The Gallery
- Interactive map of The Gallery
- Address: Soho, Manhattan, New York City United States
- Owner: Nicky Siano Joe Siano
- Type: Disco

Construction
- Opened: February 1972
- Closed: October 1977

= The Gallery (disco) =

Manhattan disco

The Gallery was a disco in SoHo, Manhattan which was opened in February 1972 by disc jockey Nicky Siano and his older brother Joe Siano. The first location of The Gallery, located on 132 West 22nd Street, closed in July 1974. It reopened in November 1974 at 172 Mercer and Houston Streets and closed in October 1977. Famed DJs Larry Levan and Frankie Knuckles both worked at the club, but not at the DJ booth. Grace Jones and Loleatta Holloway both made their debut performances at The Gallery.

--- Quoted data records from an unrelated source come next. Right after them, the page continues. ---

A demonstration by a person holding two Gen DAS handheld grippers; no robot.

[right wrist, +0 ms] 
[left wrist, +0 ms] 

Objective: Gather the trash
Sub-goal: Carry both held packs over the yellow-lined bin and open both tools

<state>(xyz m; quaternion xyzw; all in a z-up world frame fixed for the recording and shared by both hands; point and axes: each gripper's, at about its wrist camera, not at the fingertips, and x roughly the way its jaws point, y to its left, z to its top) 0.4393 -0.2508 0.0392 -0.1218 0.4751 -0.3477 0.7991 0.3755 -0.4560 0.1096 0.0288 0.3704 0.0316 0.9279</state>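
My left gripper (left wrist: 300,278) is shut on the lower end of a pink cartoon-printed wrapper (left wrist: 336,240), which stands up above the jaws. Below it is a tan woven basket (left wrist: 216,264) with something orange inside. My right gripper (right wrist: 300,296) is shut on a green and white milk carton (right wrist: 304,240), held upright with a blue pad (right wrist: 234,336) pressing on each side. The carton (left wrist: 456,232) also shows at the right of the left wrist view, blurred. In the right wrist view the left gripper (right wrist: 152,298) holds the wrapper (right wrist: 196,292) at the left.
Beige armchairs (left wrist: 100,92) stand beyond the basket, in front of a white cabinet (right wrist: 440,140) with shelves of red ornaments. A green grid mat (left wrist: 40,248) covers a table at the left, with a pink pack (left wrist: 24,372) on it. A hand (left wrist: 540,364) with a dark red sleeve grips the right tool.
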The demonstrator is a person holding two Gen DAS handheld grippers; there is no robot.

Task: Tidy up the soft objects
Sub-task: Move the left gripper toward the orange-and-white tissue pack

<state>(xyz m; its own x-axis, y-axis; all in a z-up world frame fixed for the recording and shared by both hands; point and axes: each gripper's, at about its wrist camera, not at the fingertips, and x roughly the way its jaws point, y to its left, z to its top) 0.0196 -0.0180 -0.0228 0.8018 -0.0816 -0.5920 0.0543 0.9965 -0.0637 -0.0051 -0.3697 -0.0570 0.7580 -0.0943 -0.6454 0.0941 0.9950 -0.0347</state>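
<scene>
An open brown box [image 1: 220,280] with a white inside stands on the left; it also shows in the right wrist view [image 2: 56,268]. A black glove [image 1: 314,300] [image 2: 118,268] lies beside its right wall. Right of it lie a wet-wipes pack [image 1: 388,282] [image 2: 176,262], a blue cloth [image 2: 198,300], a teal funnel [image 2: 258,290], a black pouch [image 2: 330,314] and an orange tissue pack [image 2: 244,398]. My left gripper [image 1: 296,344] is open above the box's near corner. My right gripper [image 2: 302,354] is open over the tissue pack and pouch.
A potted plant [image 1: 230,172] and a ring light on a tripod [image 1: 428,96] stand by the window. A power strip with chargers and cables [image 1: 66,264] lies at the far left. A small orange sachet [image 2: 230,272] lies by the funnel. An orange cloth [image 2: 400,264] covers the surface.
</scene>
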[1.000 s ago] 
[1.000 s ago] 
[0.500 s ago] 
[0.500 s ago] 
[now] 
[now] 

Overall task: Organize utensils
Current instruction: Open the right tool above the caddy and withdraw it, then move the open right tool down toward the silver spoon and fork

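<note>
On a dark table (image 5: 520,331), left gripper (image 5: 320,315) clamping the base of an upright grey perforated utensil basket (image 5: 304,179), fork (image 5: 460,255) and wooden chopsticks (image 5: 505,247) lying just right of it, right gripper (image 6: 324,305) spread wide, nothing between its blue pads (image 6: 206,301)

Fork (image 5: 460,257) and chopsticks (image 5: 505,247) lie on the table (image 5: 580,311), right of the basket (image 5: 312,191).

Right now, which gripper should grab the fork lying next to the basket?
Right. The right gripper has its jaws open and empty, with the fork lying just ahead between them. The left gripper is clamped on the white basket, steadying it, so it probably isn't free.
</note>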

==Disco's House of Worship==
The disco era produced an attitude and culture popular among a majority of the population, but proved to be an especially crucial time for the emergence and empowerment of traditionally marginalized and disadvantaged groups, as blacks, gays, and women found security in the community built around dance clubs such as The Gallery. This safety provided by The Gallery in the 1970s created a catharsis for minorities though the temporary relief from harsh outside realities. The club “[featured] ritualized activities centered around music, dance, and worship, in which there [were] no set boundaries between secular and sacred domains”.